Motivation and Excellence

          In our post-Freudian world view, it is conventional to assume that a person’s actions and obsessions today play out motives that were seeded years ago, in his childhood or adolescence.  So when we seek to understand a person’s behavior, especially when we find it alarming or simply unfriendly to ourselves, we speculate about his relationship to his father or her early experiences with loss.  And even when the behavior is harmless, such as a scientist’s obsession with finding a link between a gene and a disease or a friend’s obsession with bird-watching or growing African violets, we ask what childhood episode explains the current behavior.  Thus we reduce magnificence to manageable triviality; Monet is not a great impressionist who rethought the basic premises of art but a man who was merely nearsighted; Dickinson was not a great poet who dedicated her life to rethinking the forms and subjects of poetry but an agoraphobic spinster who was disappointed in love.  The crudity of such explanations is a symptom of our own obsessions rather than of hers.

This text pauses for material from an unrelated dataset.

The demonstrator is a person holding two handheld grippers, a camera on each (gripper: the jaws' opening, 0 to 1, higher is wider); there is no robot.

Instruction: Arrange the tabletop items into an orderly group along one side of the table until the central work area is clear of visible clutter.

          But people do grow; they do leave behind the disappointments and wounds of the past and take up new interests and occupations without necessarily doing so to “heal” or “re-enact” the past.  And even if the initial motive for an interest or occupation was exactly that, to heal from some “trauma” or to relive a childhood idyll, it is not necessary that the initial motive be the continuing one.  I am thinking of a particularly good example:  The eminent E. O. Wilson has written of his childhood hours exploring the wild places around his childhood home, observing and collecting specimens of the living creatures, especially insects, which populated the fields and woods.  He has further noted that, because he is blind in one eye and therefore does not have good depth of field, it is easier for him to observe small creatures close at hand rather than larger creatures at a distance; thus his initial motive for becoming an entomologist rather than, say, a primatologist or ornithologist.  But it is very unlikely that those initial conditions were sufficient to keep him interested in the scientific study of ants for the entirety of his decades-long academic career.  Absent any additional, mature motive, surely he would have grown tired of the tedium and exhausting work required to achieve so much.  Something had to stimulate his mature intellect to keep him going, just as it must for any adult human being to attain genuine achievement.

          We are not talking here about any commonplace pathology of obsession and behavior.  The true obsessive has no idea why he has a particular obsession, and he gains nothing from it.  If we take the hoarder as the exemplar of obsessive behavior, because he or she might function at superficial glance as an analogy to the dedication of a committed scientist or poet, we find that he accumulates things in a willy-nilly manner; anything can constitute the things in a hoarder’s “collection”:  clothing, tin cans, periodicals, foodstuffs, cats, wrapping paper, shampoos.  It seems not to matter what, because the things hoarded appear to have no meaning, other than as things to hoard.  Thus the mishmash of the typical hoarder’s premises; and the justifications offered by the hoarder for keeping this thing or that are transparently rationalizations—excuses thought up after the fact.

          Dedication, on the other hand, seems to originate in that which one is dedicated to.  The detailed study of insects reveals some of the secrets of the world, as does the minute attention to form and word, and both the scientist and the poet share these secrets with the rest of us, thus making them secrets no longer.  The scientist and the poet are humble in the presence of the objects of their study.  We learn nothing from the obsessive, who, at least in the case of the hoarder, prefers not to share his things.  Hoarding is a kind of reclusiveness and self-centeredness that is the very opposite of dedication.  A poet such as Dickinson may seem, to the run of the mill rest of us, to be a common garden-variety agoraphobic, while in fact the social life expected of a woman of her class and time may have been incongruent with her desire to achieve something new and illuminating in poetry.  We remember her because she was a great poet, not because she was reclusive or disappointed in love; as we also remember Darwin because he was a great scientist, not because he too became reclusive or suffered from Chagas or some other malady, such as “an innate or acquired neurosis,”[1] that kept him from the world of fashion of his day.  The world of fashion can be very distracting and voracious of one’s time, not to mention impermanent by its very nature. 

          Today it is the fashion to find neurotic explanations for great achievements (and even for more modest ones), perhaps to cut those who achieve down to digestible size. Or perhaps to convince ourselves that we are just as good as they are.  In psychologizing someone like Wilson, Dickinson, or Darwin, in choosing to treat them as analysands, we mediocritize ourselves by taking permission to avoid the effort of understanding their work, or of doing such work ourselves.  As the writer Lance Esplund of the Wall Street Journal has written, “Great biographies of artists are rare. The most important story to tell is that of the subject’s engagement with art, but biographers are generally ill-equipped to read the formal language of the works and instead attempt to use them as illustrative proof of the artist’s life.”  This is as true of the biographies of poets and scientists.